We’re excited to announce that Enterprise Angels has completed our first close for EA Fund 4 of $2m, and invested into SquareOne.
Recently launched EA Fund 4 is like our previous three funds in many ways, but the key differentiator is it will not be a ‘side-car fund’, meaning it can invest independently of the angel group, undertaking due diligence and accessing deals from a broader range of sources providing greater diversification for investors and a more streamlined process for startups. We are aiming to raise $5 million with a maximum of $10 million to invest in up to 35 next generation innovative startups that aim to become iconic NZ companies. The Fund’s focus is angel/seed stage high-growth private companies from a broad sector range. It will leverage the diverse expertise within Enterprise Angels membership base, the team’s learnings from 15 years of investment in this sector and the ability to cherry pick from the group’s current portfolio. In addition, it will support the need for quality deals for the numerous Venture Capital funds that have formed in recent years subsequent to the Government’s $300m Fund of Funds programme to invest in high growth NZ companies as they grow to Series A and beyond.

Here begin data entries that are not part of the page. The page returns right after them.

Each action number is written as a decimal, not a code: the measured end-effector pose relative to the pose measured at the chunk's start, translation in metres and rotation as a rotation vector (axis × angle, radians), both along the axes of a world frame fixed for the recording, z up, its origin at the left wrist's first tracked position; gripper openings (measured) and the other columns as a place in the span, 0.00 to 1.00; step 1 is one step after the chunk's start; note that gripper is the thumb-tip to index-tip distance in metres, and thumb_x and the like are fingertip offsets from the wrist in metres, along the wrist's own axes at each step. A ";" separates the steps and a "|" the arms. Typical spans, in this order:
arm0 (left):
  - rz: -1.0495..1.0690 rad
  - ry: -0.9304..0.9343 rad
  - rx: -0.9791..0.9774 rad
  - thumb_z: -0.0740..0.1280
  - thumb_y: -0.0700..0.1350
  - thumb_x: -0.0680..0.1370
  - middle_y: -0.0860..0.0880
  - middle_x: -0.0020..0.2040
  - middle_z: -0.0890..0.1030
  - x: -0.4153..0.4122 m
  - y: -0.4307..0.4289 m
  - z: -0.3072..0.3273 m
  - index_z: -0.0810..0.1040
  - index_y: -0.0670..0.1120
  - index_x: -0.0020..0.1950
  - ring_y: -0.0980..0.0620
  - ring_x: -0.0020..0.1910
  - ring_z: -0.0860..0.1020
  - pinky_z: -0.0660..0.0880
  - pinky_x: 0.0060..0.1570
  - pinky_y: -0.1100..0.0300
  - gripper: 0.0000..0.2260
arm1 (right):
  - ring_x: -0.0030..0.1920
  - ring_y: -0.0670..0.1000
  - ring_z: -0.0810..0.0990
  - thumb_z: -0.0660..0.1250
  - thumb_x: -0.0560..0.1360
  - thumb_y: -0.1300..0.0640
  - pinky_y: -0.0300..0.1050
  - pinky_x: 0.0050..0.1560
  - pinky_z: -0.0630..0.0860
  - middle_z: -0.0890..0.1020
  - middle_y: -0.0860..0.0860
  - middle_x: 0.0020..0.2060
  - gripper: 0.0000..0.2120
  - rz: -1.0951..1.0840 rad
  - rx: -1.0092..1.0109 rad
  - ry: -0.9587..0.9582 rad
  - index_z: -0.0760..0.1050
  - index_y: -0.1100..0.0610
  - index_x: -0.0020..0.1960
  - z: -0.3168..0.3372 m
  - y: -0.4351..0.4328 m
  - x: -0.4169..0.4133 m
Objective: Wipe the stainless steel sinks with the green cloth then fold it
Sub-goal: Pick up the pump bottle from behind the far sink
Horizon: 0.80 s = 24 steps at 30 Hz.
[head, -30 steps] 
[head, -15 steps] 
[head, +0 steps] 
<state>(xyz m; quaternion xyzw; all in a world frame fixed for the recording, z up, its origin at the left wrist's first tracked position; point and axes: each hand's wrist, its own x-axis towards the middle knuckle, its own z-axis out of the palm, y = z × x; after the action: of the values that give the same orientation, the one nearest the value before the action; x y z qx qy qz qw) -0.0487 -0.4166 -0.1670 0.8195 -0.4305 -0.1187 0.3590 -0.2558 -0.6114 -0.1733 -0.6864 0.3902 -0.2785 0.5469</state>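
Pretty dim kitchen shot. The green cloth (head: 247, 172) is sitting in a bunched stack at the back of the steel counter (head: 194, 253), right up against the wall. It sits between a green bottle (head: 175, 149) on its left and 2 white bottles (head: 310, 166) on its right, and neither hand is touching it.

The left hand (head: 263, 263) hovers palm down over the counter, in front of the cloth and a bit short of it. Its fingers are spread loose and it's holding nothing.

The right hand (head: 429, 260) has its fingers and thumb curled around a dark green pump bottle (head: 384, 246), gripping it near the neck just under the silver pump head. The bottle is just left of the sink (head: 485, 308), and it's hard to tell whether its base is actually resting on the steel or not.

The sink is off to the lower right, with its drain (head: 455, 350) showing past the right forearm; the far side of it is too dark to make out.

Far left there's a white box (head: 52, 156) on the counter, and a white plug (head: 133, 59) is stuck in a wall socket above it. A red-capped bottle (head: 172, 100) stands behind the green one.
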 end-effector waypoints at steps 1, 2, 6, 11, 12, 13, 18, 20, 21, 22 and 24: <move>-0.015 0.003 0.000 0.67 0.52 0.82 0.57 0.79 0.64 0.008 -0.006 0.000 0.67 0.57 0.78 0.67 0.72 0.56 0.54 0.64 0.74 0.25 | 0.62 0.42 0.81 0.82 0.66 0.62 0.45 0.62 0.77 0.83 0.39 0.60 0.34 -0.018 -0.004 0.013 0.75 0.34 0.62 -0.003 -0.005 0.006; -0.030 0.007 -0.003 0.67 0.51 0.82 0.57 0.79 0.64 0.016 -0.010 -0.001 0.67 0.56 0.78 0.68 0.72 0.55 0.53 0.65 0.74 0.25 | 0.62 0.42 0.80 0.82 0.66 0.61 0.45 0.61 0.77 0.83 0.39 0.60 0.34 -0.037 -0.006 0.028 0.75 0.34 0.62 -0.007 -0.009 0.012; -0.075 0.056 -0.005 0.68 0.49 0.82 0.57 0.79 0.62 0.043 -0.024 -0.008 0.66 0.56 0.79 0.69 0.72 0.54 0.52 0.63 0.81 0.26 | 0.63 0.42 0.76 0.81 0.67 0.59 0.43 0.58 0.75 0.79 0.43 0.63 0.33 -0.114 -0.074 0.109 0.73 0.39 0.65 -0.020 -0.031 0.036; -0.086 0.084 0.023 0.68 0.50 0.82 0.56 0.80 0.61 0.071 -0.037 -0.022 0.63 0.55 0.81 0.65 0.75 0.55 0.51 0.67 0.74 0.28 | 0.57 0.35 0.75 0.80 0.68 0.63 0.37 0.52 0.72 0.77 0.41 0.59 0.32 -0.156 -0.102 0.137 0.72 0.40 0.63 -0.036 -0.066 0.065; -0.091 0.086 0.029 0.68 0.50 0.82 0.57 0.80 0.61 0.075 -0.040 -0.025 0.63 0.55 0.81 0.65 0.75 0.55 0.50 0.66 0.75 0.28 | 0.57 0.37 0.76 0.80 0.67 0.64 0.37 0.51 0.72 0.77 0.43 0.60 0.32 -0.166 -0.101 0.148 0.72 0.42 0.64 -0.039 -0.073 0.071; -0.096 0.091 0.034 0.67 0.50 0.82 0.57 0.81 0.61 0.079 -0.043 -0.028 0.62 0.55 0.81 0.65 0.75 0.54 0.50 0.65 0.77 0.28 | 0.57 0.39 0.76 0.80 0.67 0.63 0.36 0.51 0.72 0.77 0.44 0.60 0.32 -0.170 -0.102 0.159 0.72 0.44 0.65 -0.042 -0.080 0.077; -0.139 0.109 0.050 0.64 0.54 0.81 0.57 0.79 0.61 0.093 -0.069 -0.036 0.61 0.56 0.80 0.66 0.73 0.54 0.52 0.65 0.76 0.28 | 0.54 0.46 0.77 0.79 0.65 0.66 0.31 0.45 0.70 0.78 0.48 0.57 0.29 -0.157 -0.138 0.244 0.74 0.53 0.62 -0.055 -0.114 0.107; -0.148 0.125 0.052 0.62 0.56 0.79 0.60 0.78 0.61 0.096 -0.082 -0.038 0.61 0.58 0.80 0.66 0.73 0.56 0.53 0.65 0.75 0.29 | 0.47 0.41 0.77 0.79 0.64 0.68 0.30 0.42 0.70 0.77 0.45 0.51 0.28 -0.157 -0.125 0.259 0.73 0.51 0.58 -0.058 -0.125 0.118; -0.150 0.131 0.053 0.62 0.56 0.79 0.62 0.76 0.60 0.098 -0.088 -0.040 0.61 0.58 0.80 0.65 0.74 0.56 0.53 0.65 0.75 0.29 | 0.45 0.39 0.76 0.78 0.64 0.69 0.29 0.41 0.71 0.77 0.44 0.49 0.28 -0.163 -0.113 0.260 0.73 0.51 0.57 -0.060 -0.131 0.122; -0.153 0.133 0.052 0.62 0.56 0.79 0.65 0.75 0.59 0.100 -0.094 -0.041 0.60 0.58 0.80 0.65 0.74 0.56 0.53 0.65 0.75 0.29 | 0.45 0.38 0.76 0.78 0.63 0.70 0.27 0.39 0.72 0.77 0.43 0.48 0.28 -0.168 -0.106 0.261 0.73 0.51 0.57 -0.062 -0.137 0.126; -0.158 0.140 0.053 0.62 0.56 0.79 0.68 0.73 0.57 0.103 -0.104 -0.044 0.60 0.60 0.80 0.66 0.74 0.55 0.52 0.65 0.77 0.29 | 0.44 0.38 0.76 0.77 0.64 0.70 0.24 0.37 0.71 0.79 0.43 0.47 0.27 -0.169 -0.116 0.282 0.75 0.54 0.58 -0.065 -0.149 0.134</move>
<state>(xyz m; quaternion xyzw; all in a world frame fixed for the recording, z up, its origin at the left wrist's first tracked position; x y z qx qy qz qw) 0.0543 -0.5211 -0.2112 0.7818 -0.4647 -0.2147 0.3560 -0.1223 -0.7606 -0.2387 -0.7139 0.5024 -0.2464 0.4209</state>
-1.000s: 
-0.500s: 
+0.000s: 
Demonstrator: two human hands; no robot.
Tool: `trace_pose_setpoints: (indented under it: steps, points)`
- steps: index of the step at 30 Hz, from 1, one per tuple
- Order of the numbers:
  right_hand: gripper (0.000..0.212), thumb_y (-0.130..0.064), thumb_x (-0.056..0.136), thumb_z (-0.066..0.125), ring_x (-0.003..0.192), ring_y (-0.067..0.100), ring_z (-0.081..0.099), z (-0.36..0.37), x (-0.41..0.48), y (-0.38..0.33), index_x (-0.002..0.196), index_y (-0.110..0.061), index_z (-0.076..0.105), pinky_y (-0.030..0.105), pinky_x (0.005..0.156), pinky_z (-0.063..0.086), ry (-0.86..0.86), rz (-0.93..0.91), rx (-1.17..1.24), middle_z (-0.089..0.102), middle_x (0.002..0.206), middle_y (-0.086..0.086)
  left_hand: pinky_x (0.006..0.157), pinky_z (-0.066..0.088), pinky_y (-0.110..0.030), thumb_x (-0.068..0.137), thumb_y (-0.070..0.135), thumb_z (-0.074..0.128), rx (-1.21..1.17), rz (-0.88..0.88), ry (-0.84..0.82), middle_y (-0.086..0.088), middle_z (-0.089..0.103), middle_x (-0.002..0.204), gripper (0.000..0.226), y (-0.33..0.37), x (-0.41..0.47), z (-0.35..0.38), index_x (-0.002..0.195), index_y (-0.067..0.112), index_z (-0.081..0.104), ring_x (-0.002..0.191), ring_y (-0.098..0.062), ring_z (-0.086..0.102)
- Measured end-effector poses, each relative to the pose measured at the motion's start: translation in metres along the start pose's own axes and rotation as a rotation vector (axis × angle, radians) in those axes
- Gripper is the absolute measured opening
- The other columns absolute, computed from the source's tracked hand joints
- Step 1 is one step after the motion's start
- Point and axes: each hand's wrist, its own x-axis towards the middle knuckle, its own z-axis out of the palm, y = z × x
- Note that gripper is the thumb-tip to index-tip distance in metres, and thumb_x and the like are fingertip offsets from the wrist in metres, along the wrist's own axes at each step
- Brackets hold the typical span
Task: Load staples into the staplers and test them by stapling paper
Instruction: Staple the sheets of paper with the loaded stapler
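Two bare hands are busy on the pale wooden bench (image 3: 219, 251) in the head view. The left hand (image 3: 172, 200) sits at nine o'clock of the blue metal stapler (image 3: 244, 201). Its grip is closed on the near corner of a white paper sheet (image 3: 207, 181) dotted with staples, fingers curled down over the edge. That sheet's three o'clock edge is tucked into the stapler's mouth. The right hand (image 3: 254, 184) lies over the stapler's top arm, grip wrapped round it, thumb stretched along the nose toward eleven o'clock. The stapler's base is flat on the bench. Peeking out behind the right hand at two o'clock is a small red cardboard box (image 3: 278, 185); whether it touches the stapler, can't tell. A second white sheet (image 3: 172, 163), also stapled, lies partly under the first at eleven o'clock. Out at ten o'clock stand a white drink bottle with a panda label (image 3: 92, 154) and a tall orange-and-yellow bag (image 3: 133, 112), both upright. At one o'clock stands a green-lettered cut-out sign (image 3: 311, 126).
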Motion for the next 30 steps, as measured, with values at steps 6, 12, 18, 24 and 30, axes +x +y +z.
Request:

To date the fund has received strong support from those who know Enterprise Angels best, members and existing limited partners. Almost a quarter of the initial investment has come from the EA GP Board and Investment Committee showing their strong belief and commitment in the new fund model. Despite the current economic uncertainty CEO Nina Le Lievre is confident now is good time to be investing in startups. “We are seeing good value investment opportunities into well performing companies at valuations that could only be dreamed of 12 months ago.”
Bold, innovative founders are renowned for solving difficult problems particularly in challenging economic times. Startups by nature are agile enabling them to pivot and adapt quickly in changing circumstances. And with technology adoption increasing at a rapid pace, these factors are hugely beneficial to high growth startups. It’s no surprise that many great companies have been built during economic downturns (Apple, Microsoft, Uber, FedEX, AirBnB).
Combined, Enterprise Angels previous three side car funds, EA Fund 1, 2 and 3 have invested in almost 60 early stage companies, and realised some notable exits including software companies: Volpara, Merlot Aero, SwipedOn and Moxion. Other portfolio companies include Fuel50, Foundry Lab, Parrot Analytics, Rockit Global, Spoke, UBCO, Mint Innovation and Fileinvite. The portfolio has supported over 1200 jobs and combined portfolio revenue for the year ending March 2023 exceeds $180m.
Enterprise Angels knows the strengths of its Angel network (members’ breadth and depth of experience and expertise) combined with the strengths of a fund (coordinating and streamlining the investment decision process) will continue to attract great deals and deliver positive results for investee companies and investors.
Angel investing is high risk; however EA Fund 4 provides an avenue for wholesale investors to greatly mitigate this risk by efficiently (time and money) building a portfolio of early-stage investments with a proven fund manager.